— What you have to do —
A word-for-word copy of the listing is what's needed; leave out every image.
---*---
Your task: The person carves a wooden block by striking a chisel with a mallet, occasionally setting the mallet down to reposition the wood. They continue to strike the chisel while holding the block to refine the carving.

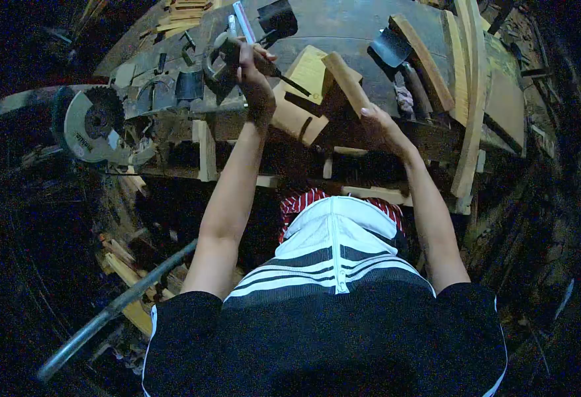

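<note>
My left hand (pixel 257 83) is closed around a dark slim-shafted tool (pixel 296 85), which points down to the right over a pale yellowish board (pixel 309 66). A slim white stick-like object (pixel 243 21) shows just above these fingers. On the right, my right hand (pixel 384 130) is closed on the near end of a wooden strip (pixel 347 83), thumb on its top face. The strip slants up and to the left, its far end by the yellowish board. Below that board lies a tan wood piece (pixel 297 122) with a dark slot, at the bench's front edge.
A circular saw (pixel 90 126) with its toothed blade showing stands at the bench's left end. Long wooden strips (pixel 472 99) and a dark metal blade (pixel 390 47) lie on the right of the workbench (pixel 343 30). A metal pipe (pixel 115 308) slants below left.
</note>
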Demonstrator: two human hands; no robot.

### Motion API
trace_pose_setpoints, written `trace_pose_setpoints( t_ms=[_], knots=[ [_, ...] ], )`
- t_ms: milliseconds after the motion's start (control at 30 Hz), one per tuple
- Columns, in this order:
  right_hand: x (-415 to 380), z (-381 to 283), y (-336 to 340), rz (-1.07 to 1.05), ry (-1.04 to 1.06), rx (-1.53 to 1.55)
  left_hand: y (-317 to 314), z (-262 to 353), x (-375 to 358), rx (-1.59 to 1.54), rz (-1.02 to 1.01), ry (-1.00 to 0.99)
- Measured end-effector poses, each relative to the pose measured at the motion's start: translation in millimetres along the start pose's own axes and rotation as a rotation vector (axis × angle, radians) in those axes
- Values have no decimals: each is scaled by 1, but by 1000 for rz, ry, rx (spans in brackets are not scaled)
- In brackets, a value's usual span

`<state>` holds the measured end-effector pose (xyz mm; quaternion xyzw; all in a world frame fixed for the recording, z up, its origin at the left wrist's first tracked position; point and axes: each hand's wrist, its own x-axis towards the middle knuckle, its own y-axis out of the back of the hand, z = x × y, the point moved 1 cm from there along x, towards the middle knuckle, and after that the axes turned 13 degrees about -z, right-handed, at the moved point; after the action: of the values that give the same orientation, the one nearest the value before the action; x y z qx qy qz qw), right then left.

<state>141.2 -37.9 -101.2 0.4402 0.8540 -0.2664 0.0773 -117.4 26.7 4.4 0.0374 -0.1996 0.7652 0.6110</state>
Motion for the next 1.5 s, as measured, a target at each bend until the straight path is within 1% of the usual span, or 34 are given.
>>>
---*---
— Answer section —
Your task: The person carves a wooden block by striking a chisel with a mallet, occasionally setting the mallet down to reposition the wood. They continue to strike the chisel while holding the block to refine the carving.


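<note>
My left hand (pixel 257 83) is closed around a dark slim-shafted tool (pixel 296 85), which points down to the right over a pale yellowish board (pixel 309 66). A slim white stick-like object (pixel 243 21) shows just above these fingers. On the right, my right hand (pixel 384 130) is closed on the near end of a wooden strip (pixel 347 83), thumb on its top face. The strip slants up and to the left, its far end by the yellowish board. Below that board lies a tan wood piece (pixel 297 122) with a dark slot, at the bench's front edge.
A circular saw (pixel 90 126) with its toothed blade showing stands at the bench's left end. Long wooden strips (pixel 472 99) and a dark metal blade (pixel 390 47) lie on the right of the workbench (pixel 343 30). A metal pipe (pixel 115 308) slants below left.
</note>
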Demonstrator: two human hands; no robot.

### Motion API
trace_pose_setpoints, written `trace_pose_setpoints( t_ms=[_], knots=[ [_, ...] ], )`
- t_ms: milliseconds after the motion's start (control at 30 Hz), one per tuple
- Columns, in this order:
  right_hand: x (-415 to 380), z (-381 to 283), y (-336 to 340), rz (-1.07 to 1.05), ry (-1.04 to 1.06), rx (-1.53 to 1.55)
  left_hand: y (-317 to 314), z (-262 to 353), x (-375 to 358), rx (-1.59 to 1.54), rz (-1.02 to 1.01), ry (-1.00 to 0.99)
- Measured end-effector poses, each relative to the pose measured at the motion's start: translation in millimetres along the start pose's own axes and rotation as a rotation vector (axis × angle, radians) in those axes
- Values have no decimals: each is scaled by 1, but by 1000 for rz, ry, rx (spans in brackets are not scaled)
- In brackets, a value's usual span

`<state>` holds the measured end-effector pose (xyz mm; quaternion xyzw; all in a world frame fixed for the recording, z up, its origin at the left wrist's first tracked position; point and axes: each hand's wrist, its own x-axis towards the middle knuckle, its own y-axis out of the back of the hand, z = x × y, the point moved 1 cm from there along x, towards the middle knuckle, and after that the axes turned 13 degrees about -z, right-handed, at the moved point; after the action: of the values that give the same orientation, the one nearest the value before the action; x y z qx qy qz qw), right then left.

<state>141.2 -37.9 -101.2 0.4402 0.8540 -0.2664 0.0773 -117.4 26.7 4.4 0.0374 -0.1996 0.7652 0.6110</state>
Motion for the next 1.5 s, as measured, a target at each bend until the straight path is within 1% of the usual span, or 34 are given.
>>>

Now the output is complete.